Pensionierte auf die Felder!

Auch im Herbst des Lebens: Schön auf dem Weg der Arbeit bleiben! (Foto: Hartwig HDK, flickr.com, (CC BY-ND 2.0))

Auch im Herbst des Lebens: Schön auf dem Weg der Arbeit bleiben! (Foto: Hartwig HDK, flickr.com, (CC BY-ND 2.0))

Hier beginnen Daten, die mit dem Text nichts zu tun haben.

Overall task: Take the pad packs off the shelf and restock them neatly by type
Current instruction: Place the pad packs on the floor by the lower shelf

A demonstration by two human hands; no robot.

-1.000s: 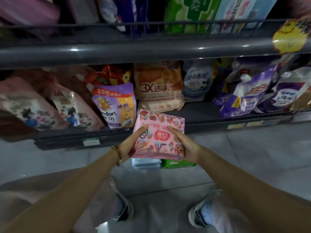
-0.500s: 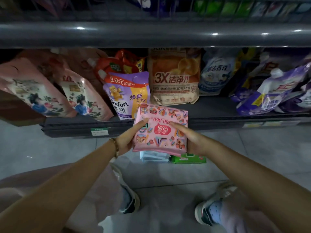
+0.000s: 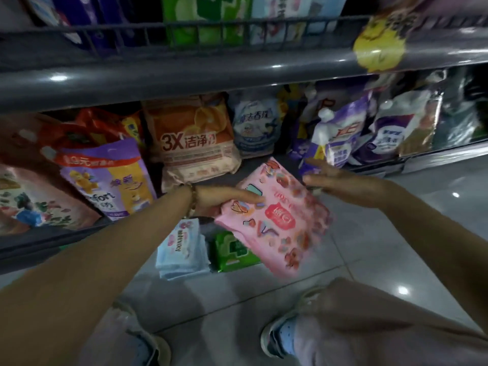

Das Sprichwort „Weniger ist mehr“ verstand man bisher als Anleitung zu Verzicht und Zurückhaltung. Die Tagesthemen haben sich am 7. Juli an einer Veranschaulichung versucht: Thomas Roth betont da, das Baltikum hätte es im Gegensatz zu Griechenland alleine aus der Krise geschafft – unter anderem Dank der Rentenkürzungen. Der nachfolgende Beitrag von Jürgen Kreller zeigt zunächst die 71-jährige Rentnerin Jadvyga Galiauskiene. Sie bekomme 371 Euro Rente, was zum Leben nicht reiche, also jobbe sie nebenher als Buchhalterin. Die alte Dame aus Litauen wird auch gebückt bei der Feldarbeit gezeigt und es heißt, sie arbeite selbst bei Regen auf dem Acker vor ihrem Haus, weil sie das, was dort wächst, zum Leben bräuchte.
Dass die notleidende Dame hier keine Kartoffeln anbaut, sondern Erdbeeren, stört die Heldenhaftigkeit geringfügig, tut aber nichts zur Sache. Hier geht es um eine Rentnerin, die zwischen Zahlen und Rüben pendelt, um das Wohl der Wirtschaft und die Wiederbelebung einer verwundeten Konjunktur. Ein Volk in der Krise, alle packen mit an: Weniger Beine-Hoch ist mehr Zupacken, weniger Ruhe ist mehr Stand. Oh Litauen, du erfolgreiche Nation, wie Phönix aus der Asche. Wer will schon von der Rente leben? Wer immer gearbeitet hat, kann schließlich nicht einfach damit aufhören: Travail – Opium unique. Um den kalten Entzug zu vermeiden, geht es auf dem heimischen Acker weiter. Pensionierte auf die Felder, wer faulenzt, verliert! Die Last der Krise auf den Schultern der Schwachen – die sind immerhin viele, da verteilt sich das Gewicht besser. Litauen, nordischer Leitstern, du bist uns von nun an erwähltes Vorbild, Zukunftsmodell, Vision. Aus Misere wird Maßstab: Eine Rentnerin, die sich den Einkauf im Supermarkt nicht leisten kann, ist nicht länger tragisch, sie ist beeindruckend. Galiauskiene äußert, sie hätte kein Mitleid mit den Griechen: „Ich bin dafür, dass man die Renten und Gehälter kürzen muss, damit sie endlich zu arbeiten beginnen und ihr Geld selbst verdienen müssen.“ Weniger Griechenland, mehr Litauen und alle Sorgen sind dahin. Mehr Nachrichten wären weniger Stuss gewesen.